Welcome to Incels.is - Involuntary Celibate Forum

Welcome! This is a forum for involuntary celibates: people who lack a significant other. Are you lonely and wish you had someone in your life? You're not alone! Join our forum and talk to people just like you.

Serious Let's be real: who here is REALLY fucked?

Status
Not open for further replies.
Thanks! I was diagnosed as Aspergers back in the day, but my therapist said that nowadays I probably wouldn't even be classified as such. It doesn't make sense to me, but I'll take it.
Does it I inhibit your social ability to the point it prevents you from getting a job? That must be a nightmare.
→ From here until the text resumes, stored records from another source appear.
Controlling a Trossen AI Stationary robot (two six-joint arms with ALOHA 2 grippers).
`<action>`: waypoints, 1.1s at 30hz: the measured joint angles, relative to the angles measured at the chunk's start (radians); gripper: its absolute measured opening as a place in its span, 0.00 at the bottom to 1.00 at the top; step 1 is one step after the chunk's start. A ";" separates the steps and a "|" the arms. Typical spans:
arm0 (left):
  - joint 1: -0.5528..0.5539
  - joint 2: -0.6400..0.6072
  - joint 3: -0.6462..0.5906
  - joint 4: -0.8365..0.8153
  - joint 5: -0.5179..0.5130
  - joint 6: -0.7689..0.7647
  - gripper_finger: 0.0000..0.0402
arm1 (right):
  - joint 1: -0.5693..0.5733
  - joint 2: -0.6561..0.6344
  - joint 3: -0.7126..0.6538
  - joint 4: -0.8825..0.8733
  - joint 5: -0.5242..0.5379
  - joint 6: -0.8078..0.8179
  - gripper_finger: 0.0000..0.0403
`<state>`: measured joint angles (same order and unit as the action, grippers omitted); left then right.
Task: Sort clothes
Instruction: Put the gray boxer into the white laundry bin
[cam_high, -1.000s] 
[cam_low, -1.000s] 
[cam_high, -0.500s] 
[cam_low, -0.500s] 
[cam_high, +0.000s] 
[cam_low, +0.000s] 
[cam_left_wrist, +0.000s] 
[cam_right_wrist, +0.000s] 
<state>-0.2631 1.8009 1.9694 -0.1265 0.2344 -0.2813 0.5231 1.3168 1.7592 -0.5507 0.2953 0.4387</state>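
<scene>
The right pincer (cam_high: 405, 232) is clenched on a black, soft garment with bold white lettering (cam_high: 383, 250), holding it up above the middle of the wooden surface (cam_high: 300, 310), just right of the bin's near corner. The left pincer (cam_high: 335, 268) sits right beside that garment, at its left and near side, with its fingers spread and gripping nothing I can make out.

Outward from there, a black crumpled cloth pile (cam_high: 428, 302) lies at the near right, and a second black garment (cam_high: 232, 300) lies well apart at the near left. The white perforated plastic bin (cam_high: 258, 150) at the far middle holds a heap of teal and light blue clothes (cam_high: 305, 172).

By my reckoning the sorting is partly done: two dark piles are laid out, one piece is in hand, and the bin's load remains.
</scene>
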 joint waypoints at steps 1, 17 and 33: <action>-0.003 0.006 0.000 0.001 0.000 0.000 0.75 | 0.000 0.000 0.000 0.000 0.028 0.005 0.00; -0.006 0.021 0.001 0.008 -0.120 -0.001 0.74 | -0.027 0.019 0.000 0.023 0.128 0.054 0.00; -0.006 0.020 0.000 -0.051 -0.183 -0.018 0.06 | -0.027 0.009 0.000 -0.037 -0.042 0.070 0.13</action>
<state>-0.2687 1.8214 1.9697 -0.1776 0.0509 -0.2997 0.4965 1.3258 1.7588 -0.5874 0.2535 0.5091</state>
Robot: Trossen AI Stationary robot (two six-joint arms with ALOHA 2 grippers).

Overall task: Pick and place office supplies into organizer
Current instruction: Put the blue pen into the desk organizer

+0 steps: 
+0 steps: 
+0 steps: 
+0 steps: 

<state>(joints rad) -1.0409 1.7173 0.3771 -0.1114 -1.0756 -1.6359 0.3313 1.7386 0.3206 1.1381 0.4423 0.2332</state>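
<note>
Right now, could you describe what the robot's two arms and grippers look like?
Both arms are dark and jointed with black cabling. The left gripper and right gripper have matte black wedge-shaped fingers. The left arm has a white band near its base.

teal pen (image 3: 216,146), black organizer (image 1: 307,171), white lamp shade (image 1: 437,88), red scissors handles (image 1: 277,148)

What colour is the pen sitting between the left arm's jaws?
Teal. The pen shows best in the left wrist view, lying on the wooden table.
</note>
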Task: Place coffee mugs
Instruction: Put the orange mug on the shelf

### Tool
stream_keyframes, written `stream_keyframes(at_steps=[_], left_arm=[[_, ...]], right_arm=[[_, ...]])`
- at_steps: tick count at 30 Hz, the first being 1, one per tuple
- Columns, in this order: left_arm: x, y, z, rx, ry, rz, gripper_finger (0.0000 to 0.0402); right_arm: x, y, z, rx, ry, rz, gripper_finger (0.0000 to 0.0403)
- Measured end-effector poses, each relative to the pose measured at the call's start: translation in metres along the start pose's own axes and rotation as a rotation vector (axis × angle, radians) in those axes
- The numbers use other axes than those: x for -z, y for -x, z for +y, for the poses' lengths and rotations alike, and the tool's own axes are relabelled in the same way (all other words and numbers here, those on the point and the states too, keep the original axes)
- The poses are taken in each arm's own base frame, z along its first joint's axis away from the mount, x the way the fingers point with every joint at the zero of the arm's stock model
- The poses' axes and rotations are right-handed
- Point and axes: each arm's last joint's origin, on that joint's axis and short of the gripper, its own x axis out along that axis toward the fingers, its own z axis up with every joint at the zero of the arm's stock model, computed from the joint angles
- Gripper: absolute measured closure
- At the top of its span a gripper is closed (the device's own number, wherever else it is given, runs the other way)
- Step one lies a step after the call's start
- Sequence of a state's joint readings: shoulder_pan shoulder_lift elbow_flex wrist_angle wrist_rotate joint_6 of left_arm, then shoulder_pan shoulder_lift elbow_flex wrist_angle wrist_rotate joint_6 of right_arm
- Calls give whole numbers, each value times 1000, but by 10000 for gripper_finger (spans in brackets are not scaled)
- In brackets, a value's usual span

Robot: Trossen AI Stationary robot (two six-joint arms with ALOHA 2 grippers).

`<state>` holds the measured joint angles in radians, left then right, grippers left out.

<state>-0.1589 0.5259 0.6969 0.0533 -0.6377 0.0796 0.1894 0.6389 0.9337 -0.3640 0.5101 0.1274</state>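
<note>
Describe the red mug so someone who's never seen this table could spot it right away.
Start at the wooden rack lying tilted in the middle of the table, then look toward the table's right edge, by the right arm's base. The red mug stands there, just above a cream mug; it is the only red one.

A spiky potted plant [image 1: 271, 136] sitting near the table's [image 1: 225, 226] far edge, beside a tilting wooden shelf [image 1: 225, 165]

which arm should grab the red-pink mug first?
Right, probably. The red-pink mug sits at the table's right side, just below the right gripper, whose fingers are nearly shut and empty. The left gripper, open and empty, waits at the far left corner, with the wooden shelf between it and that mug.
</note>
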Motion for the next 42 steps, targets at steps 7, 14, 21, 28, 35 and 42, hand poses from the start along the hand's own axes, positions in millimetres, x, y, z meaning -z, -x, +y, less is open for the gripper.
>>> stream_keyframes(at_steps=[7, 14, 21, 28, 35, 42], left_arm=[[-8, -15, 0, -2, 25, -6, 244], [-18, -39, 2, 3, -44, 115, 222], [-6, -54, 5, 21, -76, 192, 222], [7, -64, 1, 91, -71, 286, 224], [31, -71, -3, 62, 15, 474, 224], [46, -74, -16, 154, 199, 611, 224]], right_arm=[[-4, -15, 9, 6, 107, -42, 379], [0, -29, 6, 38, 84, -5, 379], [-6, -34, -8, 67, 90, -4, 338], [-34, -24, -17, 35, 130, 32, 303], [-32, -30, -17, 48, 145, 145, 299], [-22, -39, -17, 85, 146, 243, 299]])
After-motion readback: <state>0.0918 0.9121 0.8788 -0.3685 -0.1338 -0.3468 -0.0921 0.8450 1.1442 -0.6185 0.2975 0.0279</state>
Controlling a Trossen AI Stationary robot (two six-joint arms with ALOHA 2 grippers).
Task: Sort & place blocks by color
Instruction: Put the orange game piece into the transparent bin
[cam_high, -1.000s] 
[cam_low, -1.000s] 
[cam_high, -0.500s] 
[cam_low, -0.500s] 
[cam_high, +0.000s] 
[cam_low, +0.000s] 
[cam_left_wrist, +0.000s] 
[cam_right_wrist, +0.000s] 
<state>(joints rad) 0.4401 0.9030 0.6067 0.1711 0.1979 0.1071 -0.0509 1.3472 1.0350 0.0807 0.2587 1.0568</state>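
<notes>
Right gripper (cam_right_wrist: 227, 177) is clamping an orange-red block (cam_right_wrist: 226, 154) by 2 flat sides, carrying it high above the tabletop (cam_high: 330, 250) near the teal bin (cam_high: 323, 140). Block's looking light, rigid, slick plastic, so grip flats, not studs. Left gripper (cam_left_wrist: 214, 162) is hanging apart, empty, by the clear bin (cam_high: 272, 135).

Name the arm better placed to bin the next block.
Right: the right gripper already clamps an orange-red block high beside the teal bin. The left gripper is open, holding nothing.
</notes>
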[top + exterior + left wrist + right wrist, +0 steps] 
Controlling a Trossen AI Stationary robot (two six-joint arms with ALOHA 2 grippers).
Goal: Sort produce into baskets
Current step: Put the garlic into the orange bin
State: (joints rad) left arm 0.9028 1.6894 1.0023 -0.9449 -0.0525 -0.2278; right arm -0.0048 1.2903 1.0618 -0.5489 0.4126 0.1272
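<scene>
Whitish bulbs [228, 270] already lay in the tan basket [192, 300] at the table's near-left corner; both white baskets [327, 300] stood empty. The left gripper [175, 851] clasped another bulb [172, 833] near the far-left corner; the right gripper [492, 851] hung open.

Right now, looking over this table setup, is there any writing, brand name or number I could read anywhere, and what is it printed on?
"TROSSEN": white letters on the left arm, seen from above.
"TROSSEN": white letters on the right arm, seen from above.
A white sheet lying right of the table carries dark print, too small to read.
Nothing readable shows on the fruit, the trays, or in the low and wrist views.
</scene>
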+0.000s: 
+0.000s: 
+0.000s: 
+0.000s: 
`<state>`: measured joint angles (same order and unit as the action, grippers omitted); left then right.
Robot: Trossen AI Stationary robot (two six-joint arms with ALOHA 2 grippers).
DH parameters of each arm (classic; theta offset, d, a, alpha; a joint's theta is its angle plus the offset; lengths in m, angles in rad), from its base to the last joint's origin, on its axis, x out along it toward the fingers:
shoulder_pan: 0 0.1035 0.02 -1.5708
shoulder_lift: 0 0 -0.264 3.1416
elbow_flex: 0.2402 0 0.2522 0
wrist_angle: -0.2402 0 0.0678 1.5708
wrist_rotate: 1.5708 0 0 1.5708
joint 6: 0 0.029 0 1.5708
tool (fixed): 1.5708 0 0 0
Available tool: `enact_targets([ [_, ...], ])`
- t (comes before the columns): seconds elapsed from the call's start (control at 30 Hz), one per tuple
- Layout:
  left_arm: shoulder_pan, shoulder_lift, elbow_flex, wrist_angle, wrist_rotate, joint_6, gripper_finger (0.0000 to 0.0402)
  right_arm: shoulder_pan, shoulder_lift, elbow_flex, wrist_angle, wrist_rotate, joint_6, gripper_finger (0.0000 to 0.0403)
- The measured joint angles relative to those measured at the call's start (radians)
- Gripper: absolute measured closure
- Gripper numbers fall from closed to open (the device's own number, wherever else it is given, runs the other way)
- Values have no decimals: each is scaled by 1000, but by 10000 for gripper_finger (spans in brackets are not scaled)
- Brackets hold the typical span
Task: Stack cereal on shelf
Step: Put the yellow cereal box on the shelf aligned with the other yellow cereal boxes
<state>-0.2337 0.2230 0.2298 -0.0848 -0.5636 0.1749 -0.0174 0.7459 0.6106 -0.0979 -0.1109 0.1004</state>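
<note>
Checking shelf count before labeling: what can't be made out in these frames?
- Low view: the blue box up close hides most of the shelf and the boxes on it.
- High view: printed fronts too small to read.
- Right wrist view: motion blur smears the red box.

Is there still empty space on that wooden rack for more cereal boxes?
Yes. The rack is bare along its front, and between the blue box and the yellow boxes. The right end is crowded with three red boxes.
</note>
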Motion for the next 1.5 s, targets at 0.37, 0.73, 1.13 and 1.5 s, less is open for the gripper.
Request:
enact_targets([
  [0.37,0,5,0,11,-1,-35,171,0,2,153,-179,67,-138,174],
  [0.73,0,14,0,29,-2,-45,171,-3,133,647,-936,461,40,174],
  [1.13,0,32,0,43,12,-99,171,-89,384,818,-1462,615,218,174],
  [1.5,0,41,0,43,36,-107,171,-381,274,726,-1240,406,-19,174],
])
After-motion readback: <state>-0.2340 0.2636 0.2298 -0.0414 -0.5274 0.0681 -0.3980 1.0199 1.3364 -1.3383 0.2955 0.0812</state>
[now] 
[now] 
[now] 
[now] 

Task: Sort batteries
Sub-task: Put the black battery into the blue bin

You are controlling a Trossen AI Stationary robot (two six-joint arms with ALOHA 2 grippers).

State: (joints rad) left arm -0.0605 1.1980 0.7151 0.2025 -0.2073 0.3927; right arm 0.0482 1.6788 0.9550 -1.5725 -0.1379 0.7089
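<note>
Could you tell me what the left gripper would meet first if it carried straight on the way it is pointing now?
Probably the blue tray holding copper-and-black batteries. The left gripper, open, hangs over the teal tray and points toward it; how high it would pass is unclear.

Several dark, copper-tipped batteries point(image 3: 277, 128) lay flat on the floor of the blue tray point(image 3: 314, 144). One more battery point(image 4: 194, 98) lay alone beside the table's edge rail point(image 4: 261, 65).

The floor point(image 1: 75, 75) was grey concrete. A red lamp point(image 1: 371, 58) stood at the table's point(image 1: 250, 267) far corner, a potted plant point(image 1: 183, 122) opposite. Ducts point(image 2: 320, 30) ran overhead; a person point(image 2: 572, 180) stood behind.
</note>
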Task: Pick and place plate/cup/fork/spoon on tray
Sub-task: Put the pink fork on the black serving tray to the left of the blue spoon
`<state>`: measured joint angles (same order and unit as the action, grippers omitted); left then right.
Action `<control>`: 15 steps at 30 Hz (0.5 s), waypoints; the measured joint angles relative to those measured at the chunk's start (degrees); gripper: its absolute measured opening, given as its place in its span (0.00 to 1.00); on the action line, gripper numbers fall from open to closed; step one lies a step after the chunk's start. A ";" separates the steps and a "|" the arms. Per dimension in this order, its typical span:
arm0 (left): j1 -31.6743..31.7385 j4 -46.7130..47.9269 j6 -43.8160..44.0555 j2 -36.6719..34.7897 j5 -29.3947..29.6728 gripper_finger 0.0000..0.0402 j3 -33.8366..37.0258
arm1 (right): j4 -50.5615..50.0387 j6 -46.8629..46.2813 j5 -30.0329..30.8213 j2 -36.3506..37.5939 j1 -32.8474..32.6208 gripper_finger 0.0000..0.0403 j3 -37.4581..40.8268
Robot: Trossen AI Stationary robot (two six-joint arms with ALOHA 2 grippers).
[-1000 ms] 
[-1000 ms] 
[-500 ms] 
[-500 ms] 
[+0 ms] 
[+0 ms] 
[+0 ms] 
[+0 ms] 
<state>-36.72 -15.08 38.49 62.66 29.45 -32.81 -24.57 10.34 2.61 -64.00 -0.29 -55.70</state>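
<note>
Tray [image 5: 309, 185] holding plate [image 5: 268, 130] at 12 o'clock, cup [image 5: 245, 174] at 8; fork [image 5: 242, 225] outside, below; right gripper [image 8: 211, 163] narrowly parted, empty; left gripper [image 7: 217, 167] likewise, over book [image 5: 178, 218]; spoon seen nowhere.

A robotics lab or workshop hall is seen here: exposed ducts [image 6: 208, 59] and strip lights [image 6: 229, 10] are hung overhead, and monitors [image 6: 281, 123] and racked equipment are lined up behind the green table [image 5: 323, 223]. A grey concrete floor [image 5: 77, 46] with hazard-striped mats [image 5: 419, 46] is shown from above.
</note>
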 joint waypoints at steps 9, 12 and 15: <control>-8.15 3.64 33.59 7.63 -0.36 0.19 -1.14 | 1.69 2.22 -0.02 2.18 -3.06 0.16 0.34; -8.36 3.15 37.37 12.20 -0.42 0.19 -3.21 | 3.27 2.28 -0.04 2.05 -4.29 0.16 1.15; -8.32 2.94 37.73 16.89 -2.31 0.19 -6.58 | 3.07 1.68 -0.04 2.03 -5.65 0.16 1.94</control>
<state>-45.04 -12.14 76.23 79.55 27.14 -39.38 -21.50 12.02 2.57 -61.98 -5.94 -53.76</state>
Or are you just comfortably content in the NEET life?
 
I am an incel because I have a hairy ass
 
1. doesn't apply to me. 2. doesn't apply to me 3. never talk to people never have had friends, so not confirmed but I guess the fact that I am friendless means I'm physically ugly or unapproachable. 4. will probably apply to me.

What am I @Fontaine?
If you have never had friends then it’s likely mental rather than physical, you should start from there though. I emplore you to try and find some friends before looking for a girlfriend, it will give you a much higher chance.
 
Does it I inhibit your social ability to the point it prevents you from getting a job? That must be a nightmare. Or are you just comfortably content in the NEET life?
Being ugly is only one of my many deficits. ;-)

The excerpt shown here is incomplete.